Chabil Ha' writes "Heard the rumors that the much-maligned Windows 7 Starter Edition would be able to run more than three concurrent applications? Today, the Windows team made it official: 'Based on the feedback we've received from partners and customers asking us to enable a richer small notebook PC experience with Windows 7 Starter, we've decided to enable Windows 7 Starter customers the ability to run as many applications simultaneously as they would like, instead of being constricted to the 3 application limit that the previous Starter editions included. We believe these changes will make Windows 7 Starter an even more attractive option for customers who want a small notebook PC for very basic tasks, like browsing the web, checking email and personal productivity.' Small consolation, of course, if you want to watch a DVD natively, but I'm sure this won't stop the Slashdot crowd from enabling it."

17 of 352 comments (clear)

  1. THIS JUST IN by buttfscking · · Score: 5, Funny

    Still not using it.

    1. Re:THIS JUST IN by Dragonslicer · · Score: 5, Funny

      ...they'll come back with a shopping cart full of poptarts and cereal.

      I don't see anything wrong with that.

    2. Re:THIS JUST IN by Jurily · · Score: 5, Funny

      I don't see anything wrong with that.

      Except this time, the poptarts is from the Russians and the cereal is from the NSA.
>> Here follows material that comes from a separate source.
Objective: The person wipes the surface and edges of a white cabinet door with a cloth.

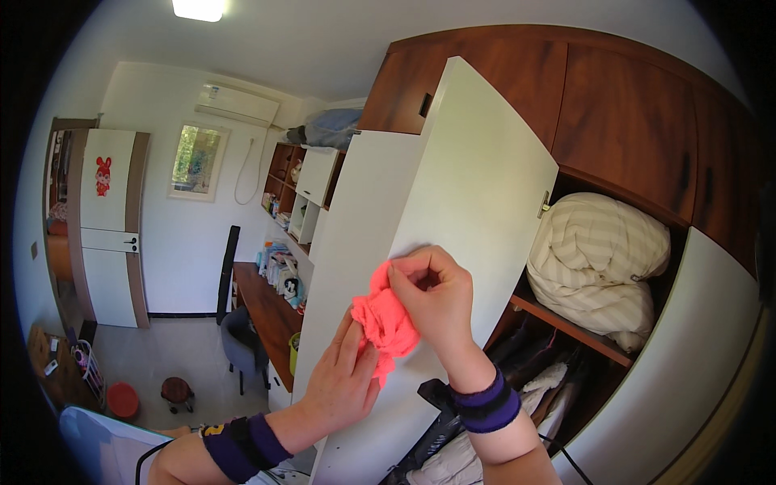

  2. Outbreak Of Sanity by maz2331 · · Score: 5, Insightful

    At least someone realized that it was an epicly bad idea before the thing was released into the real world.

    1. Re:Outbreak Of Sanity by ozmanjusri · · Score: 5, Interesting
      Maybe Microsoft are responding to competition for once.

      Maybe.

      But the rest of the likely limitations are fairly ridiculous too.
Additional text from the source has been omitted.